Ходили слухи, что здесь по ночам в колодцах зажигаются свечи, вокруг колодцев бродят клячи с коронами на головах, а по дорогам, дальним и ближним, на неоседланных и разнузданных конях скачут черти и блуждающими огоньками завлекают в болото животных и людей, которые то ли гибнут, то ли вязнут в трясине и не могут оттуда вырваться.
С этими суевериями приходилось сталкиваться и Сроли, и он, несмотря на всю свою любовь к деревенскому покою, начинал рано или поздно чувствовать себя стесненно, словно ему не хватало воздуха, словно нечем становилось дышать…
Когда после длительной летней отлучки пора было возвращаться в город, он шел к корчмарю Менаше Тредьеру, выжившему из ума старику, который жил на иждивении у своих детей и все лето отлеживался на дерюге перед домом. Он был почти глухой и почти ничего не понимал. Единственное, что осталось у него от сознания, — он мог здороваться, подавать руку каждому, кто подходил к нему. При этом он забывал, что сегодня уже протягивал руку этому человеку.

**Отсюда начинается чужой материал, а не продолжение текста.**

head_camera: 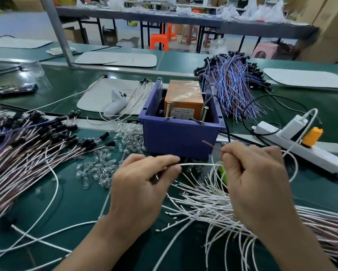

Возле этого Менаше и можно было увидеть Сроли, сидящего и орущего ему прямо в ухо. Менаше спрашивал, пуская в ход оставшиеся в памяти немногие слова:
— А что слышно в городе, уважаемый гость?
Сроли отвечал:
— Слышно, реб Менаше, очень даже слышно! Большая новость: Мессия уже пришел!
Со скуки он начинал шутить со стариком, как с ребенком, и сочинять всякие глупости, например:
— Да, реб Менаше, Мессия уже явился, и город уже укладывает вещи и нанимает подводы, чтобы встретить Его… Баня топится круглую неделю, мужчины и женщины не вылезают из миквы, коровы и быки сами бегут на бойню; откупщик коробочного сбора[9] удрал, и мясники продают мясо за бесценок. Собаки таскают коровьи головы, а кишки волочатся следом… Воры у всех карманы повырезали… Бедняки ходят в золоте, а богатые — в лохмотьях…
— Ну, ну… — поражался Менаше.
Сроли шутил, и видно было, что шутит он от нечего делать, что интерес к этим местам у него уже иссяк и ему пора уже в город.
Лето было на исходе, урожай убран, амбары заполнены, леса стояли в предосенней задумчивости — казалось, деревья теперь пораньше ложатся и попозже встают и все время слушают, как белки срывают орехи, готовя себе запасы на зиму…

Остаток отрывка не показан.